Holbrooke rubbed more salt into Pakistani egos when he snubbed a question on Kashmir. “I have come here to discuss the challenge of extremism in Pakistan and Afghanistan, nothing else,” Holbrooke responded stubbornly. Even a cursory look at the Special Envoy’s statements on Pakistan entails quite a discomforting inference; he displays little understanding for the concerns Pakistan have vis a vis a huge India and its role in Afghanistan and simultaneously expects unquestioned cooperation from Islamabad, without realizing that several of his predecessors and US intellectuals have been urging the Obama administration to help neutralize the Pakistani apprehensions on the India role in Afghanistan as well as the offensive posture of the Indian forces on the eastern border.

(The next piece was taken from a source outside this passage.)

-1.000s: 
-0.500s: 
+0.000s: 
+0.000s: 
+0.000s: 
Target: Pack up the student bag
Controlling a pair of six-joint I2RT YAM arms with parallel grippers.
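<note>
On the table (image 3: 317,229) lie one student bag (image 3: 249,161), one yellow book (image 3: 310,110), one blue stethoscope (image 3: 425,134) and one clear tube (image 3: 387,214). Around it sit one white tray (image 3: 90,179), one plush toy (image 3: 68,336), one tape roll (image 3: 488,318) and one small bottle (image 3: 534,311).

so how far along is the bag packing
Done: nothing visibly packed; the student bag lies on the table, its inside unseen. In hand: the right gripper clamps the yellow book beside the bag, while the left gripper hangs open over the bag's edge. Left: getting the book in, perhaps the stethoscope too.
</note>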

People like Peter Tomson, ex US envoy to the anti-Taliban forces, James Dobbins, ex special envoy to Afghanistan, and Lisa Curtis of the Heritage Foundation have touched on this issue on several occasions. Dobbins highlighted the Pakistani “legitimate interests in Afghanistan” before the Senate Foreign Relations Committee in March 2007, while Lisa Curtis spoke more or less along the same lines before a Congressional Committee on the
Middle East and South Asia.

That the future aid to Pakistan has been linked to the US access to the nuclear network in Pakistan, and to “denying support to anti-India groups” clearly underscore how Holbrooke and Bruce Riedel have joined to spin a cobweb of conditions around Pakistan to force it into compliance rather than cooperate of free will.

Holbrooke, on the other hand, appears given only to the American- India concerns on the consequences arising out of the wave of terror in Afghanistan and Pakistan. This obviously kicks up a fundamental question; can the US expect effective cooperation by totally disregarding Pakistan’s legitimate concerns, glossing over its geo-strategic interests and playing up themes that originate in India? The answer to this came from former US National Security Adviser Zbigniew Bryzenski in an interview with a Pakistani private TV channel on 11th of April.
”We are unable to find answer to the question that how we could get Pakistan’s help, while Pakistan is sure that it faces threat from India.” Bryzenski most probably suggested that the US cannot win Pakistan over as long as it talks of an ally and at the same time targets its and its institutions. No doubt, the Pak-US relationship is once again on a bumpy and troublesome path.

This warrants a greater unity of command internally. If the military and the civilian leadership could act and speak in unison that would serve as a greater weapon to shield our national interests than any amounts of money.